The model architecture is Deberta V3 Base
Context length is 1024 tokens

How to Use in NVIDIA NeMo Curator

NeMo Curator improves generative AI model accuracy by processing text, image, and video data at scale for training and customization. It also provides pre-built pipelines for generating synthetic data to customize and evaluate generative AI systems.

The inference code for this model is available through the NeMo Curator GitHub repository. Check out this example notebook to get started.

How to Use in Transformers

To use the content type classifier, use the following code:

import torch
from torch import nn
from transformers import AutoModel, AutoTokenizer, AutoConfig
from huggingface_hub import PyTorchModelHubMixin

class CustomModel(nn.Module, PyTorchModelHubMixin):
    def __init__(self, config):
        super(CustomModel, self).__init__()
        self.model = AutoModel.from_pretrained(config["base_model"])
        self.dropout = nn.Dropout(config["fc_dropout"])
        self.fc = nn.Linear(self.model.config.hidden_size, len(config["id2label"]))

    def forward(self, input_ids, attention_mask):
        features = self.model(input_ids=input_ids, attention_mask=attention_mask).last_hidden_state
        dropped = self.dropout(features)
        outputs = self.fc(dropped)
        return torch.softmax(outputs[:, 0, :], dim=1)

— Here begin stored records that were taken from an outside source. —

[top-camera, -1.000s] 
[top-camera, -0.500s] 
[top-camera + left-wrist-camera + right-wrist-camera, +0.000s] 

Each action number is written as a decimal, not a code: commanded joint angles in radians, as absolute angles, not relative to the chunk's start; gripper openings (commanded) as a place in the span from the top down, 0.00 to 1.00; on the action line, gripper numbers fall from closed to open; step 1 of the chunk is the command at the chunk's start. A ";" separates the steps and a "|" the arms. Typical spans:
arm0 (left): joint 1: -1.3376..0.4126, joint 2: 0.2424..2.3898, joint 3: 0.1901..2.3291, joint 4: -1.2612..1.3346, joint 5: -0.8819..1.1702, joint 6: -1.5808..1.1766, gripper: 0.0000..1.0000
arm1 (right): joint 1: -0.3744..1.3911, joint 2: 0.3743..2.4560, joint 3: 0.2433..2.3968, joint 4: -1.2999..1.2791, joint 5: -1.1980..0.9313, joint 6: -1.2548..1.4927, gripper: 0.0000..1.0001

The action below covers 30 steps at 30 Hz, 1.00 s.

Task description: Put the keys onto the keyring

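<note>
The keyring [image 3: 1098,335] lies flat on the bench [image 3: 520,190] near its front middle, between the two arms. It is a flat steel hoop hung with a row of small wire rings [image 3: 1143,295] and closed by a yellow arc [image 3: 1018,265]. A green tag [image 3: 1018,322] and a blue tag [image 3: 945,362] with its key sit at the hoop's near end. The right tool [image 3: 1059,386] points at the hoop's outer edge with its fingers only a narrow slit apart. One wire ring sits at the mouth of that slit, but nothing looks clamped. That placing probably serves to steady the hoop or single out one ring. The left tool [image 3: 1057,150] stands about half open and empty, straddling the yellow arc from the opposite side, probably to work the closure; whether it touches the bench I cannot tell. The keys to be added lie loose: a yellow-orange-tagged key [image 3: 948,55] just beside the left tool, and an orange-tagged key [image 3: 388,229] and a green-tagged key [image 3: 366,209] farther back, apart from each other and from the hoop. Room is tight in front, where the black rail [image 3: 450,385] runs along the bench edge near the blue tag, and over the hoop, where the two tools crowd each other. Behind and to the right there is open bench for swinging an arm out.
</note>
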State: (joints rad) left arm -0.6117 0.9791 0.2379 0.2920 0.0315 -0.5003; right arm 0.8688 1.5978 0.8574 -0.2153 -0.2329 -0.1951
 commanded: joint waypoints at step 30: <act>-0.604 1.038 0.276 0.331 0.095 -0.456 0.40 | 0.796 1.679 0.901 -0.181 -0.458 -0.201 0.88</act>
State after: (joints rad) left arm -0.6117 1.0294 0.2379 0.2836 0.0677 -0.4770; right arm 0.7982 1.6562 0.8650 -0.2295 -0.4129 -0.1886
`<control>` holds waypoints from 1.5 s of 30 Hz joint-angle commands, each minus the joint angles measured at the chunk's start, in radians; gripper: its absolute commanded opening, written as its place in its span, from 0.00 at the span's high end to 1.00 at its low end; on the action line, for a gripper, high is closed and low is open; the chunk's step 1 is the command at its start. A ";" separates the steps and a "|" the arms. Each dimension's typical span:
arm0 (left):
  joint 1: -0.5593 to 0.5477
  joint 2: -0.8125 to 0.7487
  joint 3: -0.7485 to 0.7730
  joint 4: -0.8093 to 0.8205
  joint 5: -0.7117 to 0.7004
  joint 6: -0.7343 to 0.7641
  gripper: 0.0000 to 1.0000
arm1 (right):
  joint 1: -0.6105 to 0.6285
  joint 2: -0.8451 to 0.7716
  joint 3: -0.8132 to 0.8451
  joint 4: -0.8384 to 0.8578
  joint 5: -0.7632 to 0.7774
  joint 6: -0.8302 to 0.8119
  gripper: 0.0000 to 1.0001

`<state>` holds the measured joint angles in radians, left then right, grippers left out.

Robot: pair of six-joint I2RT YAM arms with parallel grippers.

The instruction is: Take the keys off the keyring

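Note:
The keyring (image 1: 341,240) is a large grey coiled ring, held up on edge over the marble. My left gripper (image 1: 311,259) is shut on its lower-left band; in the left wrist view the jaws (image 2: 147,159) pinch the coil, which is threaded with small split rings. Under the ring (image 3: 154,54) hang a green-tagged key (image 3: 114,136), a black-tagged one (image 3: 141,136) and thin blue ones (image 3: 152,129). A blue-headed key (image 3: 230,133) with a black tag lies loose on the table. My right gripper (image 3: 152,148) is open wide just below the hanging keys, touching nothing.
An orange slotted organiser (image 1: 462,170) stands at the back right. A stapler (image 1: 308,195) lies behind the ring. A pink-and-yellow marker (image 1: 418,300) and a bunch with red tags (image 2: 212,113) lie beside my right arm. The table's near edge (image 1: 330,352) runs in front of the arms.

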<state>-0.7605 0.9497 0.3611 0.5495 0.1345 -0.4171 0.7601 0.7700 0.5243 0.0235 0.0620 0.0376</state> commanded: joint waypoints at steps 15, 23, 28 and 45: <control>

# Setup configuration and model
config = AutoConfig.from_pretrained("nvidia/content-type-classifier-deberta")
tokenizer = AutoTokenizer.from_pretrained("nvidia/content-type-classifier-deberta")
model = CustomModel.from_pretrained("nvidia/content-type-classifier-deberta")
model.eval()

# Prepare and process inputs
text_samples = ["Hi, great video! I am now a subscriber."]
inputs = tokenizer(text_samples, return_tensors="pt", padding="longest", truncation=True)
outputs = model(inputs["input_ids"], inputs["attention_mask"])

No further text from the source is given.